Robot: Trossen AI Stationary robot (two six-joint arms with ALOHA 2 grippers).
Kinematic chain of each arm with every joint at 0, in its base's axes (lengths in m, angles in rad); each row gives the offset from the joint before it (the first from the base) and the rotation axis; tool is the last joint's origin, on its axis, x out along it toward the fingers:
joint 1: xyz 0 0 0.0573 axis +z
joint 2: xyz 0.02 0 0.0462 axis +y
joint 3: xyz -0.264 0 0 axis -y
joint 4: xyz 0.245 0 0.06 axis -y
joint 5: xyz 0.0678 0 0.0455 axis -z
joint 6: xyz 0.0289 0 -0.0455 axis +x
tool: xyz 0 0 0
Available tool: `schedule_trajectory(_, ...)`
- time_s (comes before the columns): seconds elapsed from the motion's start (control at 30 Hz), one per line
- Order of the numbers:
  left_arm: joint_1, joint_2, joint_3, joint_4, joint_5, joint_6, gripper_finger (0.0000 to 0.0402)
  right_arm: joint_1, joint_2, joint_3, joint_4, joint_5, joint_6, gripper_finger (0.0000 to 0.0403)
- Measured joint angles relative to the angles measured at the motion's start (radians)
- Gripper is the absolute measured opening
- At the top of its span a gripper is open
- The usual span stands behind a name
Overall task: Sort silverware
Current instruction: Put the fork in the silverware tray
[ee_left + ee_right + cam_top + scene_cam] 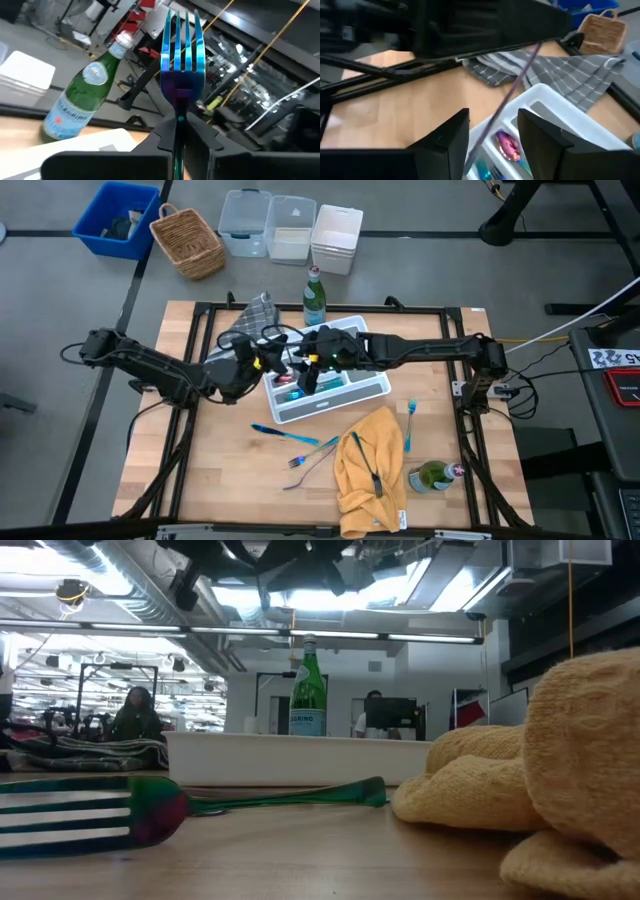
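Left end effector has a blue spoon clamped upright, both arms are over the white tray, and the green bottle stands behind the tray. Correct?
Not quite: the left end effector is shut on a blue fork, not a spoon; the left wrist view shows its tines. The rest holds: in the high view both arms are over the white tray, and the green bottle stands behind it.
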Motion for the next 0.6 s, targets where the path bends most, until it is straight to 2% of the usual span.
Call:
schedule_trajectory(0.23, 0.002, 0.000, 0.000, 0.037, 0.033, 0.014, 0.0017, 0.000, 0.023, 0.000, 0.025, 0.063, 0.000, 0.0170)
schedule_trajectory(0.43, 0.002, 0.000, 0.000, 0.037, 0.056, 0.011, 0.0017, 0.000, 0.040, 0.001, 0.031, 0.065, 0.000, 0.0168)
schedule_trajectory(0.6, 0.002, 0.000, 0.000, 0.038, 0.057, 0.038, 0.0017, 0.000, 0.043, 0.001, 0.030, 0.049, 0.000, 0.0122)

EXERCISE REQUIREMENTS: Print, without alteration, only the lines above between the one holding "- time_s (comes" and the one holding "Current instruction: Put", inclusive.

TASK RESULT:
- time_s (comes before the columns): seconds elapsed from the motion's start (control at 30 Hz), one per line
- Order of the numbers:
  left_arm: joint_1, joint_2, joint_3, joint_4, joint_5, joint_6, gripper_finger (0.0000 to 0.0402)
  right_arm: joint_1, joint_2, joint_3, joint_4, joint_5, joint_6, gripper_finger (0.0000 to 0.0403)
- Measured joint angles relative to the angles measured at the motion's start (radians)
- Gripper is the absolute measured opening
- At the top of its span a gripper is open
- The usual span stands behind a name
Overall task: Sort silverware
Current instruction: Put the fork in the silverware tray

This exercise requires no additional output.